Problem:
From the listing below, reproduce exactly the lines starting with the one with "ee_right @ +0" and going on through the one with "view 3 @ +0", both ends kept. No picture is copied.

Dataset extract:
------------------------------
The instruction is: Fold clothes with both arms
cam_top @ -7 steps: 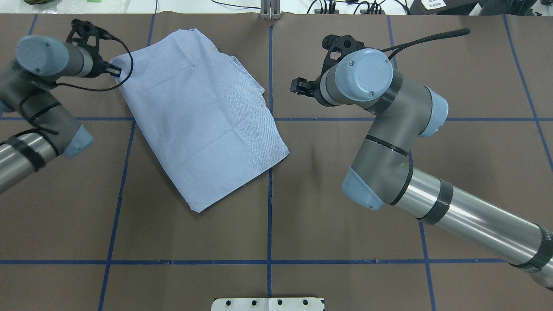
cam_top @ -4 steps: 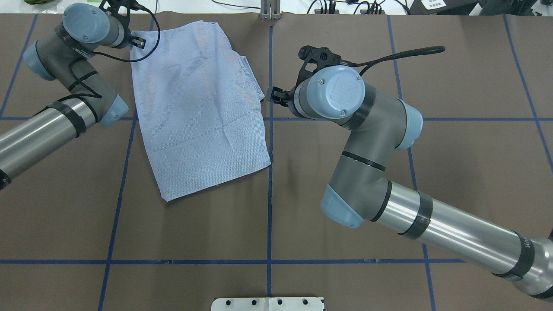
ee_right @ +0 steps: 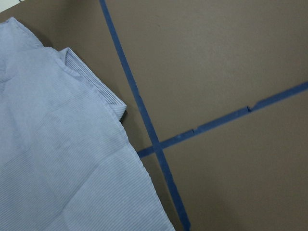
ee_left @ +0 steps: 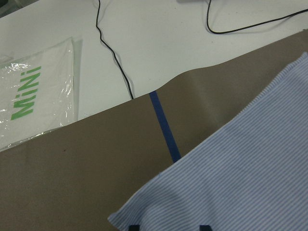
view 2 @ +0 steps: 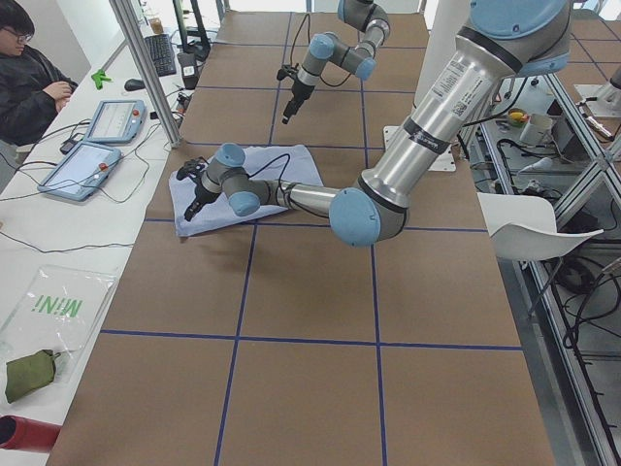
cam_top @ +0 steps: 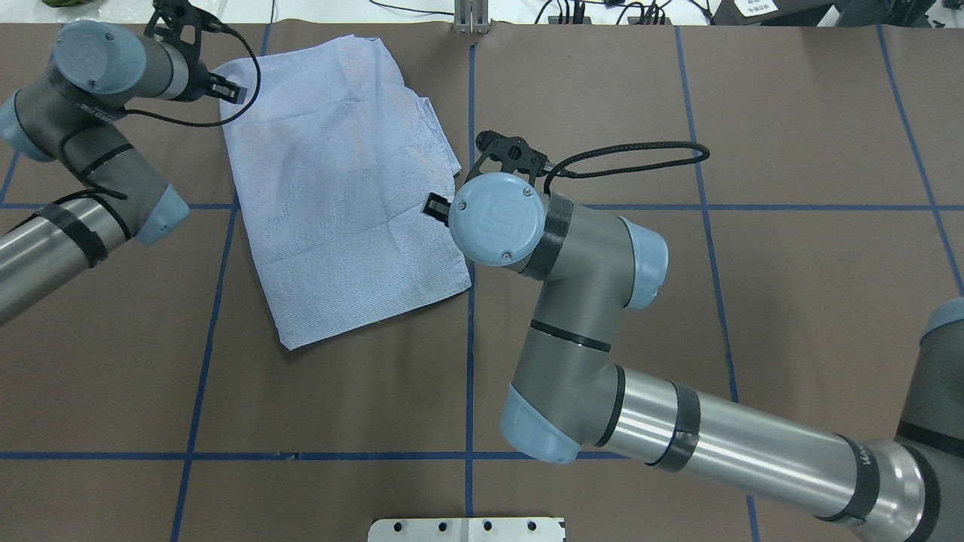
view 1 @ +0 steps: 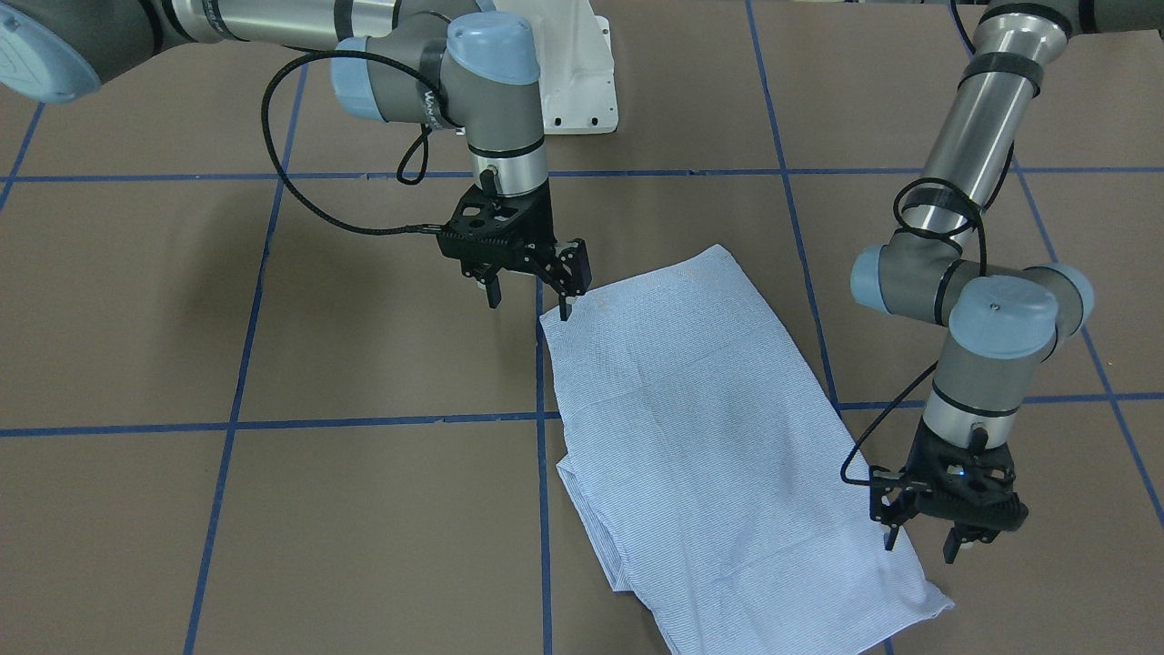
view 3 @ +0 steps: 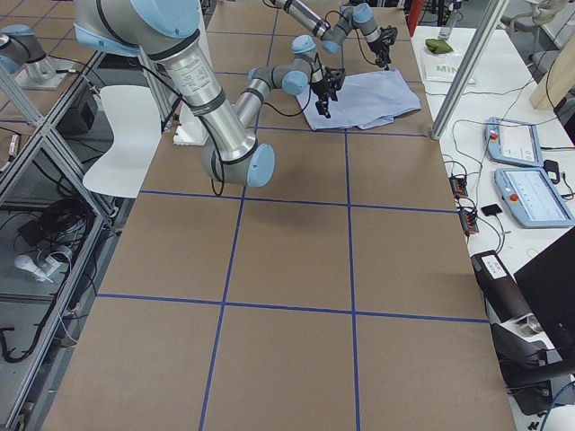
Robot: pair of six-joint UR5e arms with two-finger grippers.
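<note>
Shirt, already doubled into a rough rectangle, lies flat on the tabletop. It sits on the robot's left of the blue tape cross, with one long edge running close beside that cross.

It looks like thin woven cotton: light, limp and a little slick against itself. It should sag from whatever points hold it, and its stacked layers could slide apart. The safest holds appear to be the corners or a firm hem, with a pinch deep enough to catch every layer.

The right claw hangs with its fingers apart right by the tape cross. One fingertip is at the shirt's corner there and the other is over bare tabletop, so nothing is gripped.

The left claw is well away from the cross, at the shirt's far corner. Its fingers are also spread, and the wrist view shows the striped corner lying between the fingertips. Whether they touch the cloth I cannot tell.
</note>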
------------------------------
Task output:
ee_right @ +0 steps: 
ee_left @ +0 steps: 
view 2 @ +0 steps: 
cam_top @ +0 steps: 
view 1 @ +0 steps: 
view 3 @ +0 steps: 

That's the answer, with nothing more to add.